Will Mackintosh Will Mackintosh

Associate Professor of History and American Studies | University of Mary Washington

Fredericksburg, VA, UNITED STATES

Dr. Mackintosh is an expert in early American history, nineteenth century history, & the history of tourism.

Biography

Growing up in the Rust Belt, Will Mackintosh sought answers from the past in order to understand and explain the fading world around him. “My roots on the banks of the Erie Canal have profoundly shaped my professional interests, both chronologically and thematically,” said Mackintosh, who earned a bachelor’s degree in history from Swarthmore College and a master’s degree and Ph.D. in history from the University of Michigan.
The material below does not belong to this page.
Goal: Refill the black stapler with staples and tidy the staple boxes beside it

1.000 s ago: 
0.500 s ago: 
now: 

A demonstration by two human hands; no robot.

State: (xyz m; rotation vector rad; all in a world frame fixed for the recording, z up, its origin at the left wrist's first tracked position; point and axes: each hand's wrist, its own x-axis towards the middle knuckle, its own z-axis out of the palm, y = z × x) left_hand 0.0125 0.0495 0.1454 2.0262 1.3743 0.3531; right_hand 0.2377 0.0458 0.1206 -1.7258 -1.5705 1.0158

Mackintosh’s book Selling the Sights: The Invention of the Tourist in American Culture, was inspired by his high school summer job as a waiter on a dinner cruise boat touring a lake lined with Gilded-Age mansions. “It just got me really interested in the way people spent their leisure time in the nineteenth century,” he said in an interview on the With Good Reason public radio show. He is also the editor of “The Panorama: Expansive Views from The Journal of the Early Republic.”

An expert on American criminal history, Mackintosh has researched the Loomis Gang, a highly organized group of horse thieves that operated out of central New York state for much of the 1800s. “Although clearly a criminal organization, the gang used many of the pioneering organization techniques of nineteenth century big business, including dividing territory, monitoring and manipulating local markets, and investing heavily in the control of local and statewide politicians in order to influence public policy,” Mackintosh said.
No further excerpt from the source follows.